Yet, the harvest is plenty, but the laborers are few. To put it simply, more than half of our team hasn’t shown up yet. The reasons are many – there are those who think they can’t, or were told they can’t; those who were never exposed to STEM or who lacked appropriate mentors and inspiration; those functionally denied access because of institutional prejudices, real or perceived, against them.

Whatever the reasons, the STEM disciplines suffer from a severe lack of qualified practitioners – a condition exacerbated by the steady exit of baby boomers who have done their time in the trenches and who are taking with them decades of expertise and their unique “can-do” attitude and work ethic.

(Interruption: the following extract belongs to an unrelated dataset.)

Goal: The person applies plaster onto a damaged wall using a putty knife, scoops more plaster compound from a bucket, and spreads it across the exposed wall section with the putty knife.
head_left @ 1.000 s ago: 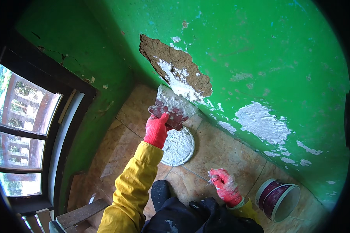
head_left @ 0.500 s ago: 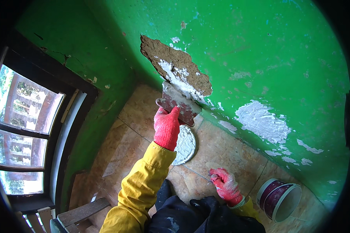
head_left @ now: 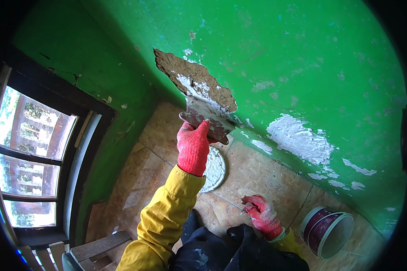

A central tenet of science is the scientific method. Many express this as a rigorous, restrictive methodology that, in effect, reduces scientists and engineers to automatons who plug an idea into one end of the method and collect a result from the other.

Nothing could be further from the truth.

This narrow misunderstood vision ignores the simple fact that scientists and engineers bring their own personalities, their own biases, passions, backgrounds and training into an endeavor. As such, no two practitioners would approach the same problem in exactly the same way. This is why STEM is enriched by engagement across a broad sociocultural and experiential spectrum. This is why virtually all scientific discoveries are made by teams of individuals. What a tragedy if we left natural quarterbacks or point guards – the next Joe Montanas or Michael Jordans – undiscovered. But all that would suffer then would be the NFL, the NBA and their fans. The loss to humanity for not engaging the next Neil deGrasse Tyson, Mary Goode, Chien-Shiung Wu or Mae Jemison is far more perilous.

We need women, ethnic minorities and internationals to spearhead or support discoveries that are important to them, to pursue discoveries that enhance their part of the spectrum of humanity so the whole human family is enriched. We need them to be visible to each and all, to remind the inertia-filled establishment, and to inform the capable but disengaged or disenfranchised that talent, discipline and consistent hard work are the only ingredients necessary and sufficient for success.

For at the end of the day, what is the alternative? Should we continue to stumble along with half a team, self-crippled, missing out on opportunities that enrich the human family; missing out on individuals who would champion a cause and simultaneously be role models to others who look and sound like them?

Until there is a viable mechanism for perpetual inclusion of varied perspectives in STEM, we will never progress at full throttle.